Colorado Politics

PRIMARY 2018: Nearly a million Coloradans voted by election-day afternoon

With three hours to go before the voting deadline in Colorado’s primary election, 983,703 voters had already cast their ballots.

And for the first time in a Colorado primary election, that total included a sizable number of unaffiliated voters.

Colorado Secretary of State Wayne Williams – the overseer of statewide elections – said that as of 4:10 p.m. Tuesday, 385,470 ballots had been cast by Democrats, 362,590 by Republicans and 235,643 by unaffiliated voters.

That’s out of about 3.8 million registered voters in the state.

TONIGHT: Join ColoradoPolitics.com and Gazette.com for election results after voting ends at 7 p.m.

For the first time, under an initiative that passed in 2016, the state’s 1.2 million active unaffiliated voters had the option of choosing to vote in either the Democratic or the Republican primary, helping to nominate those party’s candidates for governor, Congress and the state legislature. Unaffiliated voters received both parties’ ballots but were allowed to return only one.

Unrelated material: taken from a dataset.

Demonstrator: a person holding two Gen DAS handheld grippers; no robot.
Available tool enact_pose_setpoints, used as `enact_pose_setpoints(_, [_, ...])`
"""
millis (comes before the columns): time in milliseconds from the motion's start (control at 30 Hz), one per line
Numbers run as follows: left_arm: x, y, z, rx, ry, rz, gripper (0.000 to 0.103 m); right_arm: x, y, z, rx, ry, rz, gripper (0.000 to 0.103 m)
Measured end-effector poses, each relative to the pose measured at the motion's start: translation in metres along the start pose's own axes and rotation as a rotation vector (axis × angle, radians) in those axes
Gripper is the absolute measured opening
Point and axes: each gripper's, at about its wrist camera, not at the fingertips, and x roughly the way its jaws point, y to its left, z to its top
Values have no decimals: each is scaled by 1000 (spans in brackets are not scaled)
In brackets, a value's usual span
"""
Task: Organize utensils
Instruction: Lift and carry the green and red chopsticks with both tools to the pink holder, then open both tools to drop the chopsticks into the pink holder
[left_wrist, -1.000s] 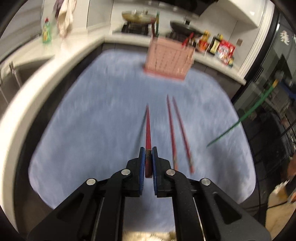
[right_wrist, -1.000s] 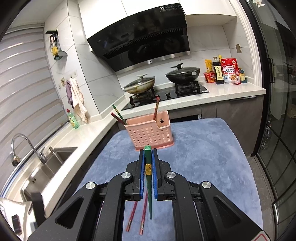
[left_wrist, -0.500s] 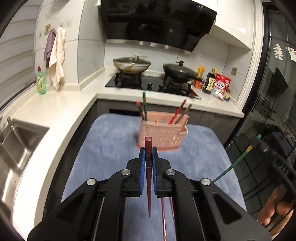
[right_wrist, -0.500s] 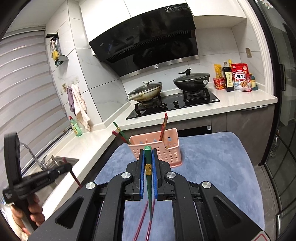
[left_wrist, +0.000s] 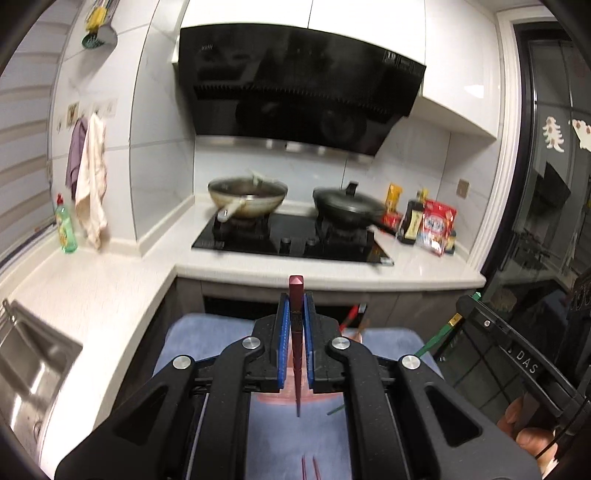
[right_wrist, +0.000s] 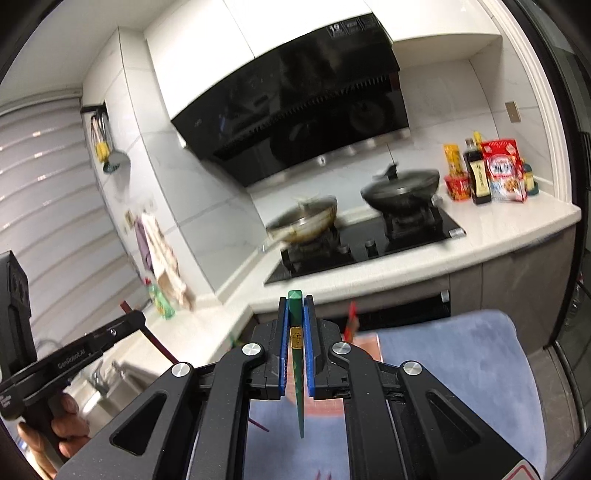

As of Tuesday at 4:10 p.m., 119,150 unaffiliateds had returned Democratic ballots and 75,593 had returned Republican ballots. Ballots from another 40,540 unaffiliated voters had not yet been opened, so the party preference had not yet been determined.

At that hour, women were outvoting men, 525,520 to 452,589, Williams’ report said.

There also was a sizable gender split between parties. Women were voting more for Democrats than for Republicans based on ballot returns by 4:10 p.m. (230,682 to 180,890) while men were leaning Republican by a lesser margin (180,588 to 152,504).

Williams said his office invested $900,000 in educating unaffiliated voters about the change in voting rules allowing them to take part in the primary without declaring a party affiliation.

“Citizens who make decisions here typically vote both Democrat and Republican. They’re used to being able to pick a Democrat for one office and a Republican for another office,” Williams said. “My goal has been to keep the disqualification rate as low as possible.”